▶ [Exercise instructions] Beneath this instruction is a listing; print exactly the lines in it starting at the line that contains "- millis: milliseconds" and going through the line that contains "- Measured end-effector".

▶ [Supplied data]
■ ■ ■

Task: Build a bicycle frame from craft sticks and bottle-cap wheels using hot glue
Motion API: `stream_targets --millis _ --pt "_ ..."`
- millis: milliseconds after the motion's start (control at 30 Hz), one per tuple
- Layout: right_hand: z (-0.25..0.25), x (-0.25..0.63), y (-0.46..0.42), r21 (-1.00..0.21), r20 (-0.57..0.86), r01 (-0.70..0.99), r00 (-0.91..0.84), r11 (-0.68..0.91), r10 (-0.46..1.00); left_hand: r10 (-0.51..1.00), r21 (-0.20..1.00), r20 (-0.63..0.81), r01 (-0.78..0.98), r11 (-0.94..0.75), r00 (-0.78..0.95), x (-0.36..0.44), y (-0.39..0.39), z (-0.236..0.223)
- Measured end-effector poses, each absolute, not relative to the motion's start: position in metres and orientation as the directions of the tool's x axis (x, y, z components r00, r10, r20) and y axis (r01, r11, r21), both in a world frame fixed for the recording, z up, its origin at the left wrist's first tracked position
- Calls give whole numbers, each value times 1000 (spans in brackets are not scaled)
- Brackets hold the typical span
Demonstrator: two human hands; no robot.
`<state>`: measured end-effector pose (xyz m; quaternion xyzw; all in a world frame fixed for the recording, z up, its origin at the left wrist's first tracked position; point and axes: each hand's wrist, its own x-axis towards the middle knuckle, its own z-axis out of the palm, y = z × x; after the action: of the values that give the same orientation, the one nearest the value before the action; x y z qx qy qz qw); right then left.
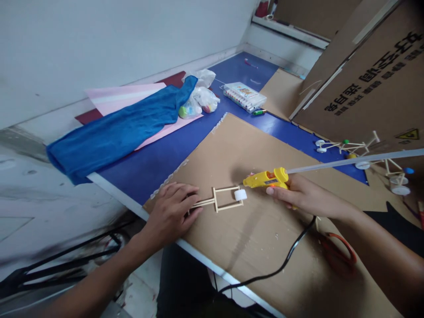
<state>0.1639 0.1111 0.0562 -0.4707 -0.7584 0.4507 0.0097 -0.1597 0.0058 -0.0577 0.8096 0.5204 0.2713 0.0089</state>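
- Head view: right fingers (281, 193) clamp yellow plastic glue gun (266, 178); left fingers (186, 192) pinch pale wooden-stick frame (215, 200) on brown cardboard (258, 234).
- Step, judged: gluing near white cylinder (240, 194); next calls for steady aim.

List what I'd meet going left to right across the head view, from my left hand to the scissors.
Your left hand → the wooden stick frame → the white cylinder at its right end → the yellow glue gun → your right hand → the orange-handled scissors.
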Motion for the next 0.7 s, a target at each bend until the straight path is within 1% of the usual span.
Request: stream_targets --millis 200,367,433,567,633,700 --pt "58 167 104 -699 -381 702 -530 140 757 852 301 424 839 -453 308 -159 5 -58" --pt "60 175 87 -738 -333 671 -454 71 826 855 306 420 840 -449 304 -159 5 -57" --pt "55 178 79 -770 -302 636 -431 49 851 862 318 406 837 -445 304 -160 5 -57" --pt "37 183 63 -858 -227 514 -402 13 887 874 344 368 827 -444 316 -161 4 -54" --pt "30 186 55 -874 -223 485 -411 5 884 875 342 355 825 -450 330 -158 6 -50" --pt "24 191 48 -860 -250 510 -431 5 867 872 331 341 823 -462 352 -151 10 -47"
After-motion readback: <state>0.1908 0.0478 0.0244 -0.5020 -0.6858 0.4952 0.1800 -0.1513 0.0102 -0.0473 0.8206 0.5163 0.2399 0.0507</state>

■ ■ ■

▶ [Exercise answer]
- millis: milliseconds after the motion's start (control at 30 Hz), one per tuple
- Layout: right_hand: z (-0.25..0.25), x (-0.25..0.63), y (-0.46..0.42), r21 (-1.00..0.21), r20 (-0.57..0.86), r01 (-0.70..0.99), r00 (-0.91..0.84), r11 (-0.68..0.91), r10 (-0.46..1.00); left_hand: r10 (-0.51..1.00), r21 (-0.20..1.00), r20 (-0.63..0.81), r01 (-0.78..0.98), r11 (-0.94..0.75), r00 (-0.78..0.95), x (-0.36..0.44), y (-0.39..0.39), z (-0.236..0.223)
- Measured end-effector poses, each absolute, not relative to the motion's start: position in metres and orientation as the directions of the tool's x axis (x, y, z components r00, r10, r20) and y axis (r01, r11, r21), both in a world frame fixed for the recording, z up, its origin at the left wrist's first tracked position

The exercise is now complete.